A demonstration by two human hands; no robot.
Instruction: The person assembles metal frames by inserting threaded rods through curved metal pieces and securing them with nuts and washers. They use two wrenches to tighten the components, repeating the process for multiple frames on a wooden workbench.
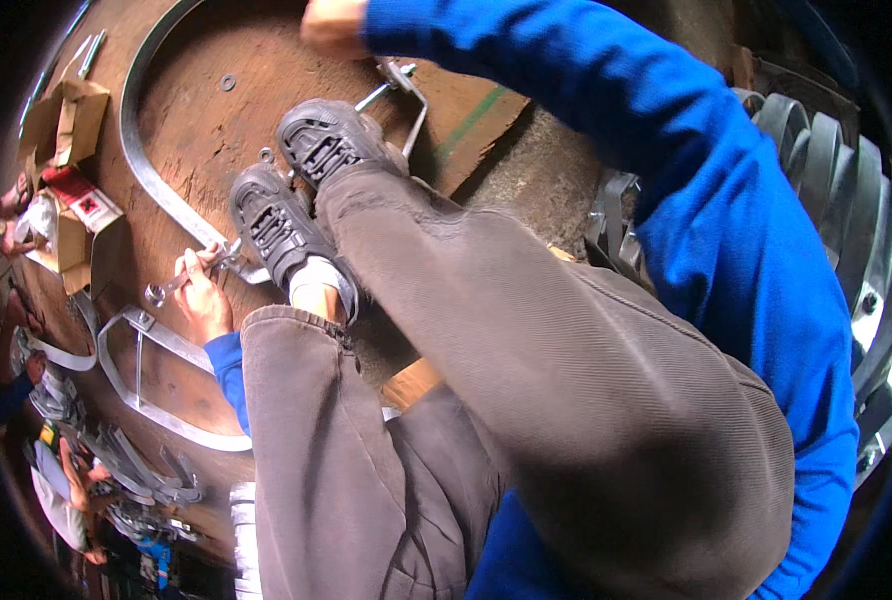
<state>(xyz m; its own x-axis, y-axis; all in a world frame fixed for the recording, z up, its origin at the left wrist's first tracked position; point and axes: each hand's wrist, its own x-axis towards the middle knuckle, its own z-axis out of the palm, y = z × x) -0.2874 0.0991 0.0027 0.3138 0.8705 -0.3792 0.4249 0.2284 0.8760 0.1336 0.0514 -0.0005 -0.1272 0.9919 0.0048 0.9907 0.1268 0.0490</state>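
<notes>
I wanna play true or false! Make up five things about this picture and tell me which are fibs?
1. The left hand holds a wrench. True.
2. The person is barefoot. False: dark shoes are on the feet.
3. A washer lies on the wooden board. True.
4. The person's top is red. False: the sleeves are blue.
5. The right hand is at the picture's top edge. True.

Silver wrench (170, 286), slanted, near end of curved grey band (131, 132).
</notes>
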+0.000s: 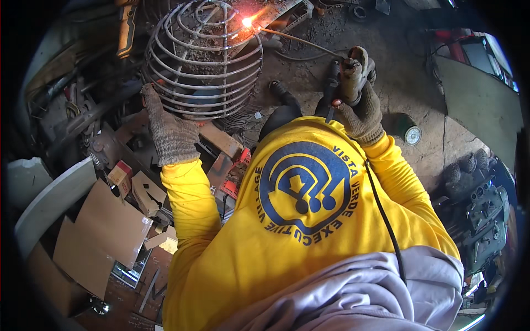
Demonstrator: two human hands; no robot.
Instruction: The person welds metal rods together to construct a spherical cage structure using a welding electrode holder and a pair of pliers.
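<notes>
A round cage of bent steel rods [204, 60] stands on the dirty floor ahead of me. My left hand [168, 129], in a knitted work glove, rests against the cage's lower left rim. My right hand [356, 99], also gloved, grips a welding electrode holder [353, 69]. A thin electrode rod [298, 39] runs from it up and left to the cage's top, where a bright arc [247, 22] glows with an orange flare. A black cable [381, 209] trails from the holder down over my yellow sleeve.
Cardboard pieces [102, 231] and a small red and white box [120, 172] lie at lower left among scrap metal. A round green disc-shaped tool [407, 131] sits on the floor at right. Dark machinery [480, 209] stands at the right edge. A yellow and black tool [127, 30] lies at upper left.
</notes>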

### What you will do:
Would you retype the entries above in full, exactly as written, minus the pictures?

### Written reply:
A demonstration by two human hands; no robot.
Instruction: The person assembles metal frames by inserting threaded rods through curved metal pieces and securing them with nuts and washers. They use two wrenches to tighten the components, repeating the process for multiple frames on a wooden workbench.
<state>(xyz m; its own x-axis, y-axis; all in a world frame fixed for the recording, z up, its origin at the left wrist's first tracked position; point and axes: each hand's wrist, its own x-axis towards the middle knuckle, its own z-axis out of the palm, y = z × x) -0.2874 0.0991 0.0027 0.3138 0.8705 -0.3792 0.4249 0.2284 0.8760 0.1336 0.0514 -0.0005 -0.1272 0.9919 0.0048 0.9907 0.1268 0.0490</state>
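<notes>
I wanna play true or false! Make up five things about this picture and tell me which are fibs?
1. The left hand holds a wrench. True.
2. The person is barefoot. False: dark shoes are on the feet.
3. A washer lies on the wooden board. True.
4. The person's top is red. False: the sleeves are blue.
5. The right hand is at the picture's top edge. True.

Silver wrench (170, 286), slanted, near end of curved grey band (131, 132).
</notes>
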+0.000s: 
Demonstrator: two human hands; no robot.
Instruction: The person welds metal rods together to construct a spherical cage structure using a welding electrode holder and a pair of pliers.
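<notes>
A round cage of bent steel rods [204, 60] stands on the dirty floor ahead of me. My left hand [168, 129], in a knitted work glove, rests against the cage's lower left rim. My right hand [356, 99], also gloved, grips a welding electrode holder [353, 69]. A thin electrode rod [298, 39] runs from it up and left to the cage's top, where a bright arc [247, 22] glows with an orange flare. A black cable [381, 209] trails from the holder down over my yellow sleeve.
Cardboard pieces [102, 231] and a small red and white box [120, 172] lie at lower left among scrap metal. A round green disc-shaped tool [407, 131] sits on the floor at right. Dark machinery [480, 209] stands at the right edge. A yellow and black tool [127, 30] lies at upper left.
</notes>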

The response to this exercise is now finished.